Transcribe the listing below in full, keeping every line exactly as it is.
-*-
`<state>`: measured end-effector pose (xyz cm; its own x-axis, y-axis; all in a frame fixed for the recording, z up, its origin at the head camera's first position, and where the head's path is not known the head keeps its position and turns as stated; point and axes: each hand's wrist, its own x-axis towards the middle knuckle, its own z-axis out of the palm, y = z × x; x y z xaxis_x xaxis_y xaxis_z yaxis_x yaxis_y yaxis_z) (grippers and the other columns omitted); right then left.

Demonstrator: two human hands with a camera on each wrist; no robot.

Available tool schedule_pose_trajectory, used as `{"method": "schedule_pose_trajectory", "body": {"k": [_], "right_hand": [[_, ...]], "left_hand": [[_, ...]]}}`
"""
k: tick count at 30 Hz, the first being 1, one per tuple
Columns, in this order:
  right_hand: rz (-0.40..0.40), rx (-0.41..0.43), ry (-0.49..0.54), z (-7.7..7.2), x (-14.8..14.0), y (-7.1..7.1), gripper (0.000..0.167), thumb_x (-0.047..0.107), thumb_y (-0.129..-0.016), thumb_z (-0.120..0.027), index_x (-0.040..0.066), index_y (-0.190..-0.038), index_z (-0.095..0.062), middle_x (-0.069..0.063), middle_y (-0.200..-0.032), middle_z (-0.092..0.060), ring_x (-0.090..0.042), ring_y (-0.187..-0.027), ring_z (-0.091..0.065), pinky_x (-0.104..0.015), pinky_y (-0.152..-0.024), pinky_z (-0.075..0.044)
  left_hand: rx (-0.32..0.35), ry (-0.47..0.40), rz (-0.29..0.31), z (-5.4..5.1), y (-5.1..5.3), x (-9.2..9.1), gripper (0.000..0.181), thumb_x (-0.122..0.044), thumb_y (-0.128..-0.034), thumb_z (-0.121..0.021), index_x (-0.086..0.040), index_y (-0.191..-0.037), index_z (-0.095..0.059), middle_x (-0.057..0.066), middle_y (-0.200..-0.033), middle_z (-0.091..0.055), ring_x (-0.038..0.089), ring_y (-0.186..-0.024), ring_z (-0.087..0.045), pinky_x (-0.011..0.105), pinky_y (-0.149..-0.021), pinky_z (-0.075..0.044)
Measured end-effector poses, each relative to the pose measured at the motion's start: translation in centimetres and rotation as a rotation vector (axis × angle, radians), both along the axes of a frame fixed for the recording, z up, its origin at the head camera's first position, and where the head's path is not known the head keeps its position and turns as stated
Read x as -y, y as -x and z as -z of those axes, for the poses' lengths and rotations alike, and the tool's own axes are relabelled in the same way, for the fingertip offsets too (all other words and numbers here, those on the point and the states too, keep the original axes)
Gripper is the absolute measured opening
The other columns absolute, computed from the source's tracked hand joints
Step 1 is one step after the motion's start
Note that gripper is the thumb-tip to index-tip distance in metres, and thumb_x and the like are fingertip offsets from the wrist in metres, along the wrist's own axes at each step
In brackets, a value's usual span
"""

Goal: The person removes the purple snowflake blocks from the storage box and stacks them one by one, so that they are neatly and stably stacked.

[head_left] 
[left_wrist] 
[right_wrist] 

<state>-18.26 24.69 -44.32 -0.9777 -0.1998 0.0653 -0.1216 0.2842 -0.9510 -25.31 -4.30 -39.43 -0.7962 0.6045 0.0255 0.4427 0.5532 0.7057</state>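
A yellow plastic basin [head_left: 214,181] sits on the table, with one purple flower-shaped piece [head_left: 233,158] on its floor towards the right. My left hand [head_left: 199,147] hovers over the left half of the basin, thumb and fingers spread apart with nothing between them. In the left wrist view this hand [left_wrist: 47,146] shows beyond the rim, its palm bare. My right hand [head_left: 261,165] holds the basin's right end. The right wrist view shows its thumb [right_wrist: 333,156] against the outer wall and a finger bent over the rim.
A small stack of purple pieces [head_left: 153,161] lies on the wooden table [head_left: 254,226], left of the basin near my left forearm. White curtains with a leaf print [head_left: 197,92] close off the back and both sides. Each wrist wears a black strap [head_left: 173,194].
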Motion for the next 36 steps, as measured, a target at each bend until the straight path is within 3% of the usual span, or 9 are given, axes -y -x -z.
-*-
#### [Response]
`<state>`: measured end-effector pose (xyz cm; its own x-axis, y-axis; all in a frame fixed for the recording, z up, its origin at the head camera's first position, and where the head's path is not known the head keeps its position and turns as stated; point and axes: each hand's wrist, its own x-axis towards the middle knuckle, its own z-axis out of the palm, y = z × x; x y z xaxis_x xaxis_y xaxis_z yaxis_x yaxis_y yaxis_z) (grippers and the other columns omitted); right then left.

Demonstrator: two human hands with a camera on each wrist; no robot.

Available tool schedule_pose_trajectory, used as `{"method": "schedule_pose_trajectory", "body": {"k": [_], "right_hand": [[_, ...]], "left_hand": [[_, ...]]}}`
"""
k: tick count at 30 Hz, the first being 1, one per tuple
Columns, in this order:
  right_hand: rz (-0.40..0.40), rx (-0.41..0.43), ry (-0.49..0.54), z (-7.7..7.2), x (-14.8..14.0), y (-7.1..7.1), gripper (0.000..0.167), thumb_x (-0.047..0.107), thumb_y (-0.129..-0.016), thumb_z (-0.120..0.027), index_x (-0.040..0.066), index_y (-0.190..-0.038), index_z (-0.095..0.062), middle_x (-0.069..0.063), middle_y (-0.200..-0.032), middle_z (-0.092..0.060), ring_x (-0.090..0.042), ring_y (-0.187..-0.027), ring_z (-0.091..0.065), pinky_x (-0.104..0.015), pinky_y (-0.152..-0.024), pinky_z (-0.075..0.044)
  left_hand: rx (-0.32..0.35), ry (-0.47..0.40), rz (-0.29..0.31), z (-5.4..5.1), y (-5.1..5.3), x (-9.2..9.1), gripper (0.000..0.181), thumb_x (-0.122..0.044), thumb_y (-0.128..-0.034), thumb_z (-0.121..0.021), index_x (-0.086..0.040), index_y (-0.191..-0.037), index_z (-0.095..0.059), middle_x (-0.057..0.066), middle_y (-0.200..-0.033), middle_z (-0.091..0.055), ring_x (-0.038..0.089), ring_y (-0.186..-0.024), ring_z (-0.087..0.045), pinky_x (-0.011..0.105), pinky_y (-0.149..-0.021), pinky_z (-0.075..0.044)
Measured end-effector poses, each relative to the pose measured at the motion's start: translation in centimetres and rotation as a rotation vector (axis × angle, radians), both along the axes of a frame fixed for the recording, z up, its origin at the head camera's first position, and where the head's path is not known the head keeps its position and turns as stated
Read x as -y, y as -x and z as -z of those axes, for the poses' lengths and rotations alike, and the tool's own axes are relabelled in the same way, for the fingertip offsets too (all other words and numbers here, those on the point and the states too, keep the original axes)
Gripper is the absolute measured opening
The other columns absolute, computed from the source's tracked hand joints
Step 1 is one step after the motion's start
Note that gripper is the thumb-tip to index-tip distance in metres, and thumb_x and the like are fingertip offsets from the wrist in metres, along the wrist's own axes at each step
In brackets, a value's usual span
"""

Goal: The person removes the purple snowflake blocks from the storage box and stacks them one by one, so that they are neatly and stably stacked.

[head_left] 
[left_wrist] 
[right_wrist] 

<state>-18.26 24.69 -44.32 -0.9777 -0.1998 0.0653 -0.1216 0.2842 -0.9510 -25.31 -4.30 -39.43 -0.7962 0.6045 0.0255 0.4427 0.5532 0.7057</state>
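A yellow plastic basin [head_left: 214,181] sits on the table, with one purple flower-shaped piece [head_left: 233,158] on its floor towards the right. My left hand [head_left: 199,147] hovers over the left half of the basin, thumb and fingers spread apart with nothing between them. In the left wrist view this hand [left_wrist: 47,146] shows beyond the rim, its palm bare. My right hand [head_left: 261,165] holds the basin's right end. The right wrist view shows its thumb [right_wrist: 333,156] against the outer wall and a finger bent over the rim.
A small stack of purple pieces [head_left: 153,161] lies on the wooden table [head_left: 254,226], left of the basin near my left forearm. White curtains with a leaf print [head_left: 197,92] close off the back and both sides. Each wrist wears a black strap [head_left: 173,194].
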Motion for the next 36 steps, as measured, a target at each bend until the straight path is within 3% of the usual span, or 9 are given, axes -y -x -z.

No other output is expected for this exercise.